This literature started with the supposed rationality of compelling axioms of
decision making by Ramsey, von Neumann, Savage, etc. These are in the end
based on measurement theory. People noticed early that humans seem to remain
rational even if they violate intuitively acceptable rationality postulate.

Take Luce's coffee cup example as an illustration. You prefer black coffee to
sweet coffee. Suppose you compare coffee with no sugar to coffee with one
grain of sugar added. You're indifferent: a~b. Then add another grain, and so
on. You will get comparisons a~b, b~c, c~d, e~f, ..., j~k, and then suddenly
a>k, a violation of the supposed transitivity of equipreference (aka
indifference, equally good). But that seems to be rational.

So people relaxed rationality requirements and now there is the problem what
'rationality' actually means.

Fast forward a few years and empirical studies found the following strange
behavior: If you mention a high number before asking people for some fictional
charity contribution, then people tend to be be willing to pay more than if
you mention a low number before, and it does not matter in which way you
mention the numbers. (Actual experiments were made by making people roll a
rigged lottery wheel before doing some completely different task, for
example.) You can even tell participants about the observed effect before, it
will still be observed.

I see no way how this "anchoring effect" could be described as being rational.

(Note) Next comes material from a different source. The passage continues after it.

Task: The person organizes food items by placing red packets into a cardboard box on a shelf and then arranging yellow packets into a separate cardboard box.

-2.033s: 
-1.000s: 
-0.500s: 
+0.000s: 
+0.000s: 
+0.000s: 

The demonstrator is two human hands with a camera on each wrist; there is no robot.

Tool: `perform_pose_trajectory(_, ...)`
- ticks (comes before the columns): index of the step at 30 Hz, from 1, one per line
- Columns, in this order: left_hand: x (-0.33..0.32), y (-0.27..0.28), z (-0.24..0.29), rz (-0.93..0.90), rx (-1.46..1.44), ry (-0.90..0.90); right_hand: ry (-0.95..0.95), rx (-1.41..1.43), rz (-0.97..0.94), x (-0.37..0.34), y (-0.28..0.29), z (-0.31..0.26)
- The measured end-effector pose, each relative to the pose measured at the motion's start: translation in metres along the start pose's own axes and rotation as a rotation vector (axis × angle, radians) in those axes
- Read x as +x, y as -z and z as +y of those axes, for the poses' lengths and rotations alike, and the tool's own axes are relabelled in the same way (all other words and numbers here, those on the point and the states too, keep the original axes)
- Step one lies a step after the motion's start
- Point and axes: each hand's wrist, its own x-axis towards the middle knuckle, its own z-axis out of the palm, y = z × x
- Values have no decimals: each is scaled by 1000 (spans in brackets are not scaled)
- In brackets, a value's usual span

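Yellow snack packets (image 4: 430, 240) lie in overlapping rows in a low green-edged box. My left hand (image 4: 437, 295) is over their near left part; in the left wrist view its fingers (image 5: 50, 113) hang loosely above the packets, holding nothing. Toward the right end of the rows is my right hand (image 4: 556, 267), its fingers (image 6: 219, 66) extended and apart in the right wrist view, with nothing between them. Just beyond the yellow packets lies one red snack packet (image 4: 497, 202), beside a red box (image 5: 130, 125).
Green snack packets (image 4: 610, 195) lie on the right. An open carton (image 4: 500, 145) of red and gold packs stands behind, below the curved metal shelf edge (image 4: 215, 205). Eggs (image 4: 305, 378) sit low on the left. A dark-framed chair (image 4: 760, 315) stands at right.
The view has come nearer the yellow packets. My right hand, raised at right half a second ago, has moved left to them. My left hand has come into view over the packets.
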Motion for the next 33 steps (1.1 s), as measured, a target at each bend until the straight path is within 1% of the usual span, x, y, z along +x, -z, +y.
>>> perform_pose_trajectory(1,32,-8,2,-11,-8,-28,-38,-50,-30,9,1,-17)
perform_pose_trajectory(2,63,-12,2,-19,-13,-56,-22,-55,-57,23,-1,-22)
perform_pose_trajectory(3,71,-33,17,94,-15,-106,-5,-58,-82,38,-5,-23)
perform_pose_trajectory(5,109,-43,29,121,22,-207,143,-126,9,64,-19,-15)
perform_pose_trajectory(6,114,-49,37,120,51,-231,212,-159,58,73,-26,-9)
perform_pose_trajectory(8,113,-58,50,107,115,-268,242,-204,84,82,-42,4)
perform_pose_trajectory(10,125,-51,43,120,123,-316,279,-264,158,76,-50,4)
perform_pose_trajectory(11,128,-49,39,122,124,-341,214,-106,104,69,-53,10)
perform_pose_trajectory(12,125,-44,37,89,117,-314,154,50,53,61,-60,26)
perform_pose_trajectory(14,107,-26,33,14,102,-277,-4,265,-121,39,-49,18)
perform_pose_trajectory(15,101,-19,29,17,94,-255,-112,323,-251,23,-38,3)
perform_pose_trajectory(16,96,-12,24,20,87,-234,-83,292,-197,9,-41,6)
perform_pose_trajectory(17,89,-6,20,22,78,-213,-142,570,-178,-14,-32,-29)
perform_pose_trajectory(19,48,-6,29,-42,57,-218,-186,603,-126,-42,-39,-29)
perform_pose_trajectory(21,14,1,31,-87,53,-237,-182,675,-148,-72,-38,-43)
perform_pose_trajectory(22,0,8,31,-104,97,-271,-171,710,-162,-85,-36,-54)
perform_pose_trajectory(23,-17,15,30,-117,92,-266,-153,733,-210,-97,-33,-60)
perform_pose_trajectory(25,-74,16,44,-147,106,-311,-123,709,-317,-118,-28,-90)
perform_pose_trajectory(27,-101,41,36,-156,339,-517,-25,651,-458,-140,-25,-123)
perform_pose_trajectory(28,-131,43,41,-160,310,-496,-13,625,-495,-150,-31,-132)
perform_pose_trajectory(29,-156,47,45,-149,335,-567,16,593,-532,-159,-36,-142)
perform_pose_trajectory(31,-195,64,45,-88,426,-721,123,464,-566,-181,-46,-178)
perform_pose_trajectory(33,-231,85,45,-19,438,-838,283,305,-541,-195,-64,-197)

But many people nowadays share your opinion, and there is a whole field called
"ecological rationality" in which scholars try to re-interpret supposedly
irrational biases as good and rational heuristics increasing e.g. evolutionary
fitness. I don't think they're right in general, though. Some of the biases
are just flaws. If I flash a number before your eyes and this affects your
subsequent decision making, then that's not a useful heuristics, it's a flaw
in your brain processing. My 2 cents, others disagree with me.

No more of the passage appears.